The method may analyze the preliminary DFA data for fluid markers
associated with the secondary gas charge in the hydrocarbon
reservoir. The method may determine the proximity by determining
whether the geological features are within a predetermined
threshold spatial distance of the hydrocarbon reservoir. The method
may further comprise determining whether the geological features
are in fluid communication with the hydrocarbon reservoir. The
method may analyze the preliminary DFA data to determine if the
hydrocarbon reservoir is equilibrated using one or more equations
of state models of thermodynamic behavior of reservoir fluid. The
method may determine a geological age of the hydrocarbon reservoir
based on the analysis of the equilibrium state of the hydrocarbon
reservoir. The geological features may be gas chimneys and the
method may further comprise a determination of the size of the gas
chimneys. The method may perform one or more additional DFAs near
the top of the hydrocarbon reservoir if the gas chimneys are
classified as large. The method may perform one or more additional
DFAs near the bottom of the hydrocarbon reservoir if the gas
chimneys are classified as small.
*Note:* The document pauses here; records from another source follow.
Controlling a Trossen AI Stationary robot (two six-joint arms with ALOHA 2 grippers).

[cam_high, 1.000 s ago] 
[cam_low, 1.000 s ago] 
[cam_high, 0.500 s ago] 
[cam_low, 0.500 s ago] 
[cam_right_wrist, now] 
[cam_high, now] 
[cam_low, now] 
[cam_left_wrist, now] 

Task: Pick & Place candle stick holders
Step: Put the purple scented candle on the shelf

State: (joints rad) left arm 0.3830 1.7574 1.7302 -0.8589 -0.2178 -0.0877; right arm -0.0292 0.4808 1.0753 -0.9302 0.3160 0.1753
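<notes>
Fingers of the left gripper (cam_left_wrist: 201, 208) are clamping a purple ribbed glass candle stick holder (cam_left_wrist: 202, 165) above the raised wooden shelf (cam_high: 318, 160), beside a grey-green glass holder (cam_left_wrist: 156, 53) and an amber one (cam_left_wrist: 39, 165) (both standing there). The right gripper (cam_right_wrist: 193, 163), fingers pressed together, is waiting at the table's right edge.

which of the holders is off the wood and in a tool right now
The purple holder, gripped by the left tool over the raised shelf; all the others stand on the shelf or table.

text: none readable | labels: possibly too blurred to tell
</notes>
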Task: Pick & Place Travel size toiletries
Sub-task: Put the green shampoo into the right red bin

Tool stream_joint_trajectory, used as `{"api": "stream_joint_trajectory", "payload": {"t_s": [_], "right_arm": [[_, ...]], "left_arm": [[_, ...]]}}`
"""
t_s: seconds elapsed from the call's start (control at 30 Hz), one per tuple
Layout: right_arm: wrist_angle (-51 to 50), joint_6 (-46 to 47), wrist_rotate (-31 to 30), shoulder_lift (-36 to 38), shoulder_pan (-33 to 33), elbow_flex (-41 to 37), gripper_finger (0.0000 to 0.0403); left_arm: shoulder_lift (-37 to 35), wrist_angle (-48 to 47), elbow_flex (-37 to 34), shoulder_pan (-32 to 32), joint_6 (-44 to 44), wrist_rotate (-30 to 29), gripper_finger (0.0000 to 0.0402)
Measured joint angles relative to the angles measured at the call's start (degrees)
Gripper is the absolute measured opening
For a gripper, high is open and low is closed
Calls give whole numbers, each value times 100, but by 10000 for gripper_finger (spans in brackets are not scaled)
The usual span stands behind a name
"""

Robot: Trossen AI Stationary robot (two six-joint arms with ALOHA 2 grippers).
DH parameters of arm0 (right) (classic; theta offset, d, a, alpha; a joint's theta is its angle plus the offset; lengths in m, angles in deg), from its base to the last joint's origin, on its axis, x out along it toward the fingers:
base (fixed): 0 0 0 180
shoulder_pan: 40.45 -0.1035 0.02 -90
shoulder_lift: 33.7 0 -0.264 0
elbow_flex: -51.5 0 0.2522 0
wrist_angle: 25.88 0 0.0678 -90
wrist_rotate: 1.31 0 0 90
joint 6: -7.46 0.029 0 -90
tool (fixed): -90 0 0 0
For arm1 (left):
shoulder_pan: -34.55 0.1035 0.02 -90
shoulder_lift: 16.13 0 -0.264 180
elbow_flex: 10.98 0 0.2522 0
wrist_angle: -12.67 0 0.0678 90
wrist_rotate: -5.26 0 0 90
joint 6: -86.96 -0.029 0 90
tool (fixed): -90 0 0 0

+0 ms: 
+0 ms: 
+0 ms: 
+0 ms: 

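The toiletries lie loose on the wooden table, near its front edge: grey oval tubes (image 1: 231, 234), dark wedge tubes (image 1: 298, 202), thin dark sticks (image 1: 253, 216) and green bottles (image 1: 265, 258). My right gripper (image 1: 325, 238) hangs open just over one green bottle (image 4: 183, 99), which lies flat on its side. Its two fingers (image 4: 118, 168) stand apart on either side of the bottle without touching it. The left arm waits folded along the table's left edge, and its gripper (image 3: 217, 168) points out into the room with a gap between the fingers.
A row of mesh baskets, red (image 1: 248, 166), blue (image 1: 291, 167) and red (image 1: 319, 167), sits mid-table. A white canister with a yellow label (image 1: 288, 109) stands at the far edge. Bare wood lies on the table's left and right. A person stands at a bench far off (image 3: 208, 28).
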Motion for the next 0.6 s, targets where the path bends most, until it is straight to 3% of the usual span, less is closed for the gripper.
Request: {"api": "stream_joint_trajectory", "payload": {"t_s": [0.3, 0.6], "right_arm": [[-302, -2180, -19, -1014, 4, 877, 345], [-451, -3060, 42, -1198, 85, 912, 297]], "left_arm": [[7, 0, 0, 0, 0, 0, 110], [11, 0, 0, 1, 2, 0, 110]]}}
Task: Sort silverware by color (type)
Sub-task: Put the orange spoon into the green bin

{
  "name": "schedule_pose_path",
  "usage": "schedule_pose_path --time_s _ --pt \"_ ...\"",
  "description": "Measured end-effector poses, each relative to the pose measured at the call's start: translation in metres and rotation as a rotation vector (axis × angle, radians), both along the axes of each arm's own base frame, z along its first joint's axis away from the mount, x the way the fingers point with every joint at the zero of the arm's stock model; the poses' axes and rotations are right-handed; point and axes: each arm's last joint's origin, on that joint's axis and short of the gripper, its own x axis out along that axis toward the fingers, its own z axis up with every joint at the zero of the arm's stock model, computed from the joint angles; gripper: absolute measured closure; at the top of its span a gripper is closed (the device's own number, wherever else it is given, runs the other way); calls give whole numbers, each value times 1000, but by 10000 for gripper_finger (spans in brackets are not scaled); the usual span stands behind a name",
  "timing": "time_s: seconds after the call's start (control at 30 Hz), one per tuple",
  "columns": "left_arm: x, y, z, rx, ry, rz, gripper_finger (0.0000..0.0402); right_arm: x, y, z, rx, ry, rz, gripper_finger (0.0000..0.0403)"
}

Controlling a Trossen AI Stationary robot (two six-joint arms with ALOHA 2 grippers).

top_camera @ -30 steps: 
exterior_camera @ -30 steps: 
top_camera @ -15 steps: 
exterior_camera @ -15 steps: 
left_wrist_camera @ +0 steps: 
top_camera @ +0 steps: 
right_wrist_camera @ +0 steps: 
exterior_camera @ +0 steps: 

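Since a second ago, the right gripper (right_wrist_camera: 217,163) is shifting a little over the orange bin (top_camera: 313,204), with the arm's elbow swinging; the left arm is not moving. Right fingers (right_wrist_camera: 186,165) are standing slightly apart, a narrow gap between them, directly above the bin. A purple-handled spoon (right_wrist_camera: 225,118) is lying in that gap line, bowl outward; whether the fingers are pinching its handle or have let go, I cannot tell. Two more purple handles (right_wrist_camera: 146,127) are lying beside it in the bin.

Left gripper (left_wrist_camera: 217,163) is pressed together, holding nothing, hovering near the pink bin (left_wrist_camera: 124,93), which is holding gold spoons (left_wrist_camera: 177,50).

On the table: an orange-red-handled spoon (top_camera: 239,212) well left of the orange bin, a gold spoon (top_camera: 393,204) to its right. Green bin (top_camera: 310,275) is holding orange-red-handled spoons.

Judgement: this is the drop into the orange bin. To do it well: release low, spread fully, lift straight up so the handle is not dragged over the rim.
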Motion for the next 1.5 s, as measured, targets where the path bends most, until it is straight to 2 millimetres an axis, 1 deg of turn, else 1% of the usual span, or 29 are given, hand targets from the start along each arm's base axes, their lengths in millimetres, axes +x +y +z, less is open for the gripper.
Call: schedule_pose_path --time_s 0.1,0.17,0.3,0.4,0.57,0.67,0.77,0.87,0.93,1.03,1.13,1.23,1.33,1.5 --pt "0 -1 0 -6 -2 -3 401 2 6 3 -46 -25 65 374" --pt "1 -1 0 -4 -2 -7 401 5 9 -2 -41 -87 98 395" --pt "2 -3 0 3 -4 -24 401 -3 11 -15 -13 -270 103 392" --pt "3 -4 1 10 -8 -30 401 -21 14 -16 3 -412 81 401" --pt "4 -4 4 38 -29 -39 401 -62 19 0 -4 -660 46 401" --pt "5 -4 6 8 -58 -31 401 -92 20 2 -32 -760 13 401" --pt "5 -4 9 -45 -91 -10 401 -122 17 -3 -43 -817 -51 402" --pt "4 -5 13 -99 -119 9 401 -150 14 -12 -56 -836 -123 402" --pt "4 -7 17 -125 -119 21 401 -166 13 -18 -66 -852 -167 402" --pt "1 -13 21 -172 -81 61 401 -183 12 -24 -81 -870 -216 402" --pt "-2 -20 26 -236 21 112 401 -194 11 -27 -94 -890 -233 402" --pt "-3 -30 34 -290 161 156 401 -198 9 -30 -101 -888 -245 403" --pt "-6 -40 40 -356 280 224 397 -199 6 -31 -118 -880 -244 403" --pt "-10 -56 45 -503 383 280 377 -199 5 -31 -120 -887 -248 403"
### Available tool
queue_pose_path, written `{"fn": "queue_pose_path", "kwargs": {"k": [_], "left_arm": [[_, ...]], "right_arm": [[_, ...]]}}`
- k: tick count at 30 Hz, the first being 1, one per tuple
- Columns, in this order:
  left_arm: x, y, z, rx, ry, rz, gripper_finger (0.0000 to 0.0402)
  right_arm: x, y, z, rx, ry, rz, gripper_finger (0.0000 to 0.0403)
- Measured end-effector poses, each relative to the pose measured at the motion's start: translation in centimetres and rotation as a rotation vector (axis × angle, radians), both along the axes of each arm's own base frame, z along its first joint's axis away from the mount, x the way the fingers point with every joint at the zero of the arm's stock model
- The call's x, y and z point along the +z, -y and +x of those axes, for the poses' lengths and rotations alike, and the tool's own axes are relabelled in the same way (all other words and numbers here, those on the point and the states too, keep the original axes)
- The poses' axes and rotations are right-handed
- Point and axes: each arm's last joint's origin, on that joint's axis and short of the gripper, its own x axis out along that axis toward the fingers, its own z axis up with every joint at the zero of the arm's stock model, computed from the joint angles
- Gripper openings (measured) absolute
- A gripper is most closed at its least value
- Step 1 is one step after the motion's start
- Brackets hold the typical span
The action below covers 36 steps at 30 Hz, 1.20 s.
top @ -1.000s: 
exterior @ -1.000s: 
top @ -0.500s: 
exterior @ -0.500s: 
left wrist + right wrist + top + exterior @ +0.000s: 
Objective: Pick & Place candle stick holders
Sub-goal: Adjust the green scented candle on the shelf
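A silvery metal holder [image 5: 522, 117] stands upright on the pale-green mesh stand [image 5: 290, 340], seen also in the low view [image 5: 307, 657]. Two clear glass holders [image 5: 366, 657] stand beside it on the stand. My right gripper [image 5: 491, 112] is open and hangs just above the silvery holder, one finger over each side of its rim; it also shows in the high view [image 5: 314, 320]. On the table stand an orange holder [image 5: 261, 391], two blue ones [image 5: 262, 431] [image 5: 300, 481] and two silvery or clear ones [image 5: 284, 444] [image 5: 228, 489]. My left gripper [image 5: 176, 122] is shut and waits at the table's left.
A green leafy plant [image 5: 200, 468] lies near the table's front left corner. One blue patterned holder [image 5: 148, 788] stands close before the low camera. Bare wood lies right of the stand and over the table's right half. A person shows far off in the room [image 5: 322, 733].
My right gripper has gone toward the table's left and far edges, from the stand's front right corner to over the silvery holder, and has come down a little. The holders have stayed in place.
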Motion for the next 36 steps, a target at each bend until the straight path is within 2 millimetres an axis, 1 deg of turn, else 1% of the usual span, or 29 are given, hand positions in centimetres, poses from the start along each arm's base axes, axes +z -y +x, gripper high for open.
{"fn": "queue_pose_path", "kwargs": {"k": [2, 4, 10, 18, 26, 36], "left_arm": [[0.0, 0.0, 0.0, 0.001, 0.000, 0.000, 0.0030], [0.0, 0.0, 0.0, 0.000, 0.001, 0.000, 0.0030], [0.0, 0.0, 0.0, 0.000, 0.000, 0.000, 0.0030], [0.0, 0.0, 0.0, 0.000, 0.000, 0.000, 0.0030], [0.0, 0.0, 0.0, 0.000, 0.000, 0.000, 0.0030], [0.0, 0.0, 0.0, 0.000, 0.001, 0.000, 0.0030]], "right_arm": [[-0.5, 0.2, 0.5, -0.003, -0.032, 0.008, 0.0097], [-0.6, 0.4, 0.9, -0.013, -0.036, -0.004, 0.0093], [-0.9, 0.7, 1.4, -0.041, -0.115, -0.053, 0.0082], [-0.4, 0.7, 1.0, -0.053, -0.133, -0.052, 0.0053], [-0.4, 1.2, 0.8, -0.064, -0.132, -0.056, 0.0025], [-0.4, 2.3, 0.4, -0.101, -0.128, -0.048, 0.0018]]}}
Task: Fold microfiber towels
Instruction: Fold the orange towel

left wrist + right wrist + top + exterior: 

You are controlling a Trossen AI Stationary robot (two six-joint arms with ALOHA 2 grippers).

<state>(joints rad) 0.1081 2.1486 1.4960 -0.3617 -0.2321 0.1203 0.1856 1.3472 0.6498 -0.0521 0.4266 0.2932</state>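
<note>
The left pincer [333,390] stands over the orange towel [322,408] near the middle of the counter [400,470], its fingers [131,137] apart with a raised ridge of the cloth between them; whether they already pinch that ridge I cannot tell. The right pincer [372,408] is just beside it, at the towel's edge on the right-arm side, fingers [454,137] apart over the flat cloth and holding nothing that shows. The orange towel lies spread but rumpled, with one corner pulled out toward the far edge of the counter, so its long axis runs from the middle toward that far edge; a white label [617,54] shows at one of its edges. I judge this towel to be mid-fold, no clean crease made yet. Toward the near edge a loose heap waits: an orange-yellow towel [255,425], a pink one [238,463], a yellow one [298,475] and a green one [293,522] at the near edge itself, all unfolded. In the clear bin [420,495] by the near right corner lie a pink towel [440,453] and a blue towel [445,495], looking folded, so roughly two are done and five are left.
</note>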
The method may determine the
classification of a gas chimney as large if it is greater than one
kilometer or comparable in size to the hydrocarbon reservoir, and
as small if it is determined to be less than five hundred meters or
less than one-third the size of the hydrocarbon reservoir. The
method may further comprise predicting locations of one or more
additional DFA stations based on the size of the gas chimneys. The
method may use one or more additional DFAs to determine whether the
hydrocarbon reservoir is in equilibrium or determine the presence
of heavy hydrocarbon associated with the secondary gas charge. The
method may use additional DFAs to determine the impact of heavy
hydrocarbon for the purpose of flow assurance, defining a
production strategy or field development planning. The method may
further comprise identifying flow barriers caused by precipitation
of solid particles or asphaltene from reservoir fluids. The method
may comprise processing the seismic data to enhance the
identification of one or more gas chimneys.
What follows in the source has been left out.